Tuesday, April 19, 2005

DFG Schwerpunkt

Despite having a bad cold, yesterday, I attended the DFG Schwerpunk stringtheory workshop at DESY. I was quite surprised that half of the speakers (well, including myself) talked about non-commutative geometry of one sort or the other. Does this mean that this subject is not completely dead in 2005 or does it just mean physicists in Germany have not noticed, yet?

However, the talk that caught my attention was by Michael Ratz from Bonn. He described some ideas to use finite temerature field theory in conjunction with moduli stabilization.

According to his talk, whatever you do (KKLT or race-track or, you name it), the typical moduli potential if it has a minimum at some finite value at all, it is an exponentially decreasing function with some bump in it such that the local minimum is separated form the minimum at infinity by a potential wall of height typically proportional to the gravitino mass (the susy breaking scale) squared.

But if you now crank up the temperature, the thermal effective potential tends to wash out the bump like it washes out the bump in the Mexican hat potential in the electro-weak phase transition. So above some critical temperature (roughly the geometric mean of the susy breaking and the Planck scale) there is no local mimimum anymore and the moduli run off to infinity.

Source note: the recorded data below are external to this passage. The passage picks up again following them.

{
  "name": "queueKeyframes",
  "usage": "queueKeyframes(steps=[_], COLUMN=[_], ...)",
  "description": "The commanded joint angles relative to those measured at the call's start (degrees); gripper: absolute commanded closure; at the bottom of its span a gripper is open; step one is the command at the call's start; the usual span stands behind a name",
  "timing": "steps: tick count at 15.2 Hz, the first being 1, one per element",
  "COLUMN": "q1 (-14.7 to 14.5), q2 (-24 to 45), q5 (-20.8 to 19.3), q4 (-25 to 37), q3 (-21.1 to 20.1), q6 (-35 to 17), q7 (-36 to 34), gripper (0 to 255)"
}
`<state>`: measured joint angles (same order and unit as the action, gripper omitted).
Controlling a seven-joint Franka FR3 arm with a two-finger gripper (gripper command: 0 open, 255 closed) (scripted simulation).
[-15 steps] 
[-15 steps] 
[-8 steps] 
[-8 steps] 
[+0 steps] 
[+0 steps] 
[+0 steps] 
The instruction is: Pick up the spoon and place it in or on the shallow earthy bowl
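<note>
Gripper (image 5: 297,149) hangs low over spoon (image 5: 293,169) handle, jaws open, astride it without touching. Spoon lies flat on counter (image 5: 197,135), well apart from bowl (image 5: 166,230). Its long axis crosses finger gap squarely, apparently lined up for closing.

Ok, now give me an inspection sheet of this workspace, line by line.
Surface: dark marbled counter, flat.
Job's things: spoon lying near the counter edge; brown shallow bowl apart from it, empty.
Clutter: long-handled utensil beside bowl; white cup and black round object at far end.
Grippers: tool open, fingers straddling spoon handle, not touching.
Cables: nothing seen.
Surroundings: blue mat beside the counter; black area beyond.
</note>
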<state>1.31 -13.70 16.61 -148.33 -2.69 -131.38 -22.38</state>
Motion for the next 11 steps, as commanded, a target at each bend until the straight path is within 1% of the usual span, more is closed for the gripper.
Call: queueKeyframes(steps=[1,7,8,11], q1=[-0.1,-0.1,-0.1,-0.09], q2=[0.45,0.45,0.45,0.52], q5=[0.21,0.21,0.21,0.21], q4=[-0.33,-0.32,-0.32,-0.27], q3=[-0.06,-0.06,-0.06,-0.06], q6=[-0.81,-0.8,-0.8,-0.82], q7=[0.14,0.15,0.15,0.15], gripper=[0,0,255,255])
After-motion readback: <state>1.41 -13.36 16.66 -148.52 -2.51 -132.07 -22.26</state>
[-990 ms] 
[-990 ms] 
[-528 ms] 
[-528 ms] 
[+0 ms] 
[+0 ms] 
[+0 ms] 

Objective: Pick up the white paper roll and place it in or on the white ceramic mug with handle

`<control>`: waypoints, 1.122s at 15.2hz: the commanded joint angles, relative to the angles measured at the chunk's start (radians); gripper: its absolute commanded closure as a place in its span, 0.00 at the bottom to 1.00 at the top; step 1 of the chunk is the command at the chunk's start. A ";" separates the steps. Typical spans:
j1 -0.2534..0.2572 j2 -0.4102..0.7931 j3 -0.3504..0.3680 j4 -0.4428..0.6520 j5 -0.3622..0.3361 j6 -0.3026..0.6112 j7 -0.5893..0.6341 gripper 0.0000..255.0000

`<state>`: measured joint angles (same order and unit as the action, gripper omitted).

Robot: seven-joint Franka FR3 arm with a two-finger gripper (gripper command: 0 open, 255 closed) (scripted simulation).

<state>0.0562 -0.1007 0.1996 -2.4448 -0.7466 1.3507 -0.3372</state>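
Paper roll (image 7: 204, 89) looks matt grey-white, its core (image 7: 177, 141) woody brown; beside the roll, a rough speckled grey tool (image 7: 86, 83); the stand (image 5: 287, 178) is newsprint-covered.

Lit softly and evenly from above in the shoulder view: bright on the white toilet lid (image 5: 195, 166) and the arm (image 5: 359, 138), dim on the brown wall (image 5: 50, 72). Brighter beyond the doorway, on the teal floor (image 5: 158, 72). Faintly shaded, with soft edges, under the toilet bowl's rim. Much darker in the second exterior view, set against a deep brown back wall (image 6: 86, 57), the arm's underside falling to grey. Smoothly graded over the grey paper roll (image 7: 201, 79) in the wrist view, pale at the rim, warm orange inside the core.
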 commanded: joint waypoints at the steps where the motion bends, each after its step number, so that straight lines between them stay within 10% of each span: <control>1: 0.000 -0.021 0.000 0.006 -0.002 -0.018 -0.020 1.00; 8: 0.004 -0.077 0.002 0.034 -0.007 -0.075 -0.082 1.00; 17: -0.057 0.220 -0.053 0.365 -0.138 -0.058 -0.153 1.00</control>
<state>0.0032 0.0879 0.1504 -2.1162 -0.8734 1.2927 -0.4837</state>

Thus when you design your universe you should make sure that the reheating after inflation does not reach that critical temerature as otherwise you wouldn't have finite couplings and compact dimensions of finite size anymore later.

This bound is not very tight but Michael claims it is quite model independant. I must say I like the idea of having temperature and thus time (at cosmological scales) dependant moduli fields...

4 comments:

Anonymous said...

Hi Robert,

I am wondering if you are unhappy with the comments to your latest String Coffee Table entries or with the SCT environment so that you have decided to post all your stringy stuff on your private blog after all. If that is the case I'd truly regret it. I, for one, enjoyed seeing your contributions at the SCT.

Helge said...

Hi! You write, that non-commutative geometry is dead. Well the last thing I heard at my college was, that it is one of the most promising directions in theoretical physics. (I am studying physics).
So I am curious, what do you think, will be the direction of physics will take?

Robert said...

Urs,

don't worry. I don't feel any bad sentiments towards the Coffee Table whatsoever. It's just that also want to have some physics content here (not just music and jigsaw puzzles). When I feel that a topic is appropriate for the coffee table I will post it there and when I think it fits better to this more personal space I will post it here.

Robert said...

CGM,

non-commutative geometry was a hot topic in the string community after Seiberg and Witten's talks (and the following paper) at Strings '98 where (besides the SW-map) they followed up on work by Connes, Douglas, and Schwarz and Douglas and Hull. At that time. everybody was doing the non-commutative version of their hobby horse. Those days are over and many of the hep-th papers dealing with NCG are in my opinion on little side problems at best.

I was just surprised to see that so many people still devote their time to NCG but I am sure most of them do not think this will lead to the major breakthrough in high energy physics.

Plus I don't think there is any other area with so many papers with severe missconceptions or papers that are just plain wrong.

But still, it can be fun and sometimes you can learn from it when you regard the world as non-commutative.